What the exercise asks: A complete, unaltered copy of the listing is needed. Write it out.
===== Information provided =====
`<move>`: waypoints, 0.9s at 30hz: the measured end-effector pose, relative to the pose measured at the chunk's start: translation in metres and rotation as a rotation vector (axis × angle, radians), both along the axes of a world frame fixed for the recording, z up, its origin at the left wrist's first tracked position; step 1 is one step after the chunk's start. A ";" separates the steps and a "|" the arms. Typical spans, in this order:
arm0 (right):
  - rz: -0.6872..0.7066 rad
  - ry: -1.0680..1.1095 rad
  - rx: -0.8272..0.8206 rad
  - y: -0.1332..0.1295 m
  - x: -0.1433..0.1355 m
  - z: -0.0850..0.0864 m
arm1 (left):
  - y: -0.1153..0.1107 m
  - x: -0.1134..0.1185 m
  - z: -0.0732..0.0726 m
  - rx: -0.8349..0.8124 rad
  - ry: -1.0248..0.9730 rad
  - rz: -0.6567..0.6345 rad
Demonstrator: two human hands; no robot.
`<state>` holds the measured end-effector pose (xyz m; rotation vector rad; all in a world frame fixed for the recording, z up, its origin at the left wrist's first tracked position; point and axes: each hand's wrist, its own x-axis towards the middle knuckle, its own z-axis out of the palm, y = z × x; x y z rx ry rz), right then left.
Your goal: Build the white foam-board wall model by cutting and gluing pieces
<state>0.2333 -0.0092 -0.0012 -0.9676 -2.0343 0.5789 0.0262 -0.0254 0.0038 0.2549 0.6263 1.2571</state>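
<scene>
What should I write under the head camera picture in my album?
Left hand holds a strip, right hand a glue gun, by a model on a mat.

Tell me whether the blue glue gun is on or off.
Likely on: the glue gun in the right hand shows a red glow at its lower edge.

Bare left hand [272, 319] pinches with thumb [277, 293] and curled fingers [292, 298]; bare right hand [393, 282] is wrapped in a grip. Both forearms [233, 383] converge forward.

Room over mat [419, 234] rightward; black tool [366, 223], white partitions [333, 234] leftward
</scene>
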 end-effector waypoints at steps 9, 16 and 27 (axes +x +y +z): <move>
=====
Solution below:
`<move>`: waypoints, 0.9s at 30hz: the measured end-effector pose, relative to the pose measured at the chunk's start: translation in metres and rotation as a rotation vector (axis × angle, radians), both along the axes of a world frame fixed for the recording, z up, its origin at the left wrist's first tracked position; step 1 is one step after the chunk's start. A ";" separates the steps and a "|" the arms. Typical spans, in this order:
arm0 (right):
  - rz: -0.6872..0.7066 rad
  - ry: -1.0680..1.1095 rad
  - rx: -0.8272..0.8206 rad
  - y: -0.1332..0.1295 m
  - x: -0.1433..0.1355 m
  - z: -0.0850..0.0864 m
arm1 (left):
  - y: -0.1153..0.1107 m
  - x: -0.1134..0.1185 m
  - z: -0.0732..0.0726 m
  - rx: -0.8349..0.8124 rad
  - ry: -1.0248..0.9730 rad
  - rz: -0.6567..0.6345 rad
Demonstrator: two human hands; no robot.
`<state>` holds the measured end-effector pose (xyz m; rotation vector rad; all in a world frame fixed for the recording, z up, its origin at the left wrist's first tracked position; point and axes: each hand's wrist, its own x-axis towards the middle knuckle, its own z-axis out of the palm, y = z × x; x y z rx ry rz), right then left.
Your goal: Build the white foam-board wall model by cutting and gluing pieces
<state>0.2333 -0.0092 -0.0012 -0.9676 -2.0343 0.5789 0.0262 -0.0254 0.0038 0.2549 0.6263 1.2571</state>
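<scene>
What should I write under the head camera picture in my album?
Left hand holds a strip, right hand a glue gun, by a model on a mat.

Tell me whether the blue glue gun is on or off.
Likely on: the glue gun in the right hand shows a red glow at its lower edge.

Bare left hand [272, 319] pinches with thumb [277, 293] and curled fingers [292, 298]; bare right hand [393, 282] is wrapped in a grip. Both forearms [233, 383] converge forward.

Room over mat [419, 234] rightward; black tool [366, 223], white partitions [333, 234] leftward
</scene>
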 end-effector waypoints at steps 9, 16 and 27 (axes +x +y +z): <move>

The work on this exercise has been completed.